Task item →
Repeat word for word everything from the line containing "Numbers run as" to the end of the listing, first and last lines included, and only that.
[Source data Boundary: Start]
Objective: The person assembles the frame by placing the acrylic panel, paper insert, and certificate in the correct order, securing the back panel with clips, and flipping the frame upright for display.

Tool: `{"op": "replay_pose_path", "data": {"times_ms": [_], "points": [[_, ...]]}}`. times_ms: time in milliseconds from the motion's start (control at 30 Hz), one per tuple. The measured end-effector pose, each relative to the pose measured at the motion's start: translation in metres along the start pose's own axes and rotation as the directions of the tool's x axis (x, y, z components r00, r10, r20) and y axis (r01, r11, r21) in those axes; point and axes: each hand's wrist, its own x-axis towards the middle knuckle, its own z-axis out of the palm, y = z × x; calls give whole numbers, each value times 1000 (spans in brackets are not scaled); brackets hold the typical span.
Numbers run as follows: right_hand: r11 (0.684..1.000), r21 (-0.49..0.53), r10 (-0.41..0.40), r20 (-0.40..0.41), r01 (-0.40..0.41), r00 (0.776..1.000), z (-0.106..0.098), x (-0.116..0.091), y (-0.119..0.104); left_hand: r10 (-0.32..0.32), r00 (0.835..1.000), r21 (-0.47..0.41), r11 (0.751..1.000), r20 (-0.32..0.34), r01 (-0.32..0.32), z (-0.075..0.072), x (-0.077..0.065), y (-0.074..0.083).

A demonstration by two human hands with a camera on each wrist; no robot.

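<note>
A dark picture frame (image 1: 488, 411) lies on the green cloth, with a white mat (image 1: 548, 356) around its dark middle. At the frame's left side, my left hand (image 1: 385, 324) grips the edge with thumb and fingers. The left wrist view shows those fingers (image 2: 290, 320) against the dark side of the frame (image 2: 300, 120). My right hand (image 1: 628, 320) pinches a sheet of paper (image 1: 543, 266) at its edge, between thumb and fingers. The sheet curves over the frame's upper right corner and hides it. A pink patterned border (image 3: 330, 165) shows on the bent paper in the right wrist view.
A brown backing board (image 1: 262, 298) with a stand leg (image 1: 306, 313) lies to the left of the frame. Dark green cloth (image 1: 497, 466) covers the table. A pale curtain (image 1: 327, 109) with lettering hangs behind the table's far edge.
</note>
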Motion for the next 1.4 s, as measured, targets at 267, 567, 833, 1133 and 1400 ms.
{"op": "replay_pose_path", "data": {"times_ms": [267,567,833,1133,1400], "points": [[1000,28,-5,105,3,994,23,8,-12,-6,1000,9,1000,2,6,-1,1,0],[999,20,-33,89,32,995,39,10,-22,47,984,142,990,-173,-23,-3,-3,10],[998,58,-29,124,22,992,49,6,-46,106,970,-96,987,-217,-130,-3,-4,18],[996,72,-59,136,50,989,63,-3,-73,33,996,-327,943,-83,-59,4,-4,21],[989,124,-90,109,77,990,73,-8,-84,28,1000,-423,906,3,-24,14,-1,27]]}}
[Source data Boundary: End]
Answer area →
Numbers run as follows: right_hand: r11 (0.684..1.000), r21 (-0.49..0.53), r10 (-0.41..0.40), r20 (-0.40..0.41), r01 (-0.40..0.41), r00 (0.776..1.000), z (-0.106..0.098), x (-0.116..0.091), y (-0.119..0.104); left_hand: r10 (-0.32..0.32), r00 (0.835..1.000), r21 (-0.47..0.41), r11 (0.751..1.000), r20 (-0.32..0.34), r01 (-0.32..0.32), z (-0.075..0.072), x (-0.077..0.065), y (-0.074..0.083).

A demonstration by two human hands with a camera on each wrist; no robot.

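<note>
A dark picture frame (image 1: 488, 411) lies on the green cloth, with a white mat (image 1: 548, 356) around its dark middle. At the frame's left side, my left hand (image 1: 385, 324) grips the edge with thumb and fingers. The left wrist view shows those fingers (image 2: 290, 320) against the dark side of the frame (image 2: 300, 120). My right hand (image 1: 628, 320) pinches a sheet of paper (image 1: 543, 266) at its edge, between thumb and fingers. The sheet curves over the frame's upper right corner and hides it. A pink patterned border (image 3: 330, 165) shows on the bent paper in the right wrist view.
A brown backing board (image 1: 262, 298) with a stand leg (image 1: 306, 313) lies to the left of the frame. Dark green cloth (image 1: 497, 466) covers the table. A pale curtain (image 1: 327, 109) with lettering hangs behind the table's far edge.
</note>
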Motion for the next 1.4 s, as measured, targets at 267, 567, 833, 1133 and 1400 ms.
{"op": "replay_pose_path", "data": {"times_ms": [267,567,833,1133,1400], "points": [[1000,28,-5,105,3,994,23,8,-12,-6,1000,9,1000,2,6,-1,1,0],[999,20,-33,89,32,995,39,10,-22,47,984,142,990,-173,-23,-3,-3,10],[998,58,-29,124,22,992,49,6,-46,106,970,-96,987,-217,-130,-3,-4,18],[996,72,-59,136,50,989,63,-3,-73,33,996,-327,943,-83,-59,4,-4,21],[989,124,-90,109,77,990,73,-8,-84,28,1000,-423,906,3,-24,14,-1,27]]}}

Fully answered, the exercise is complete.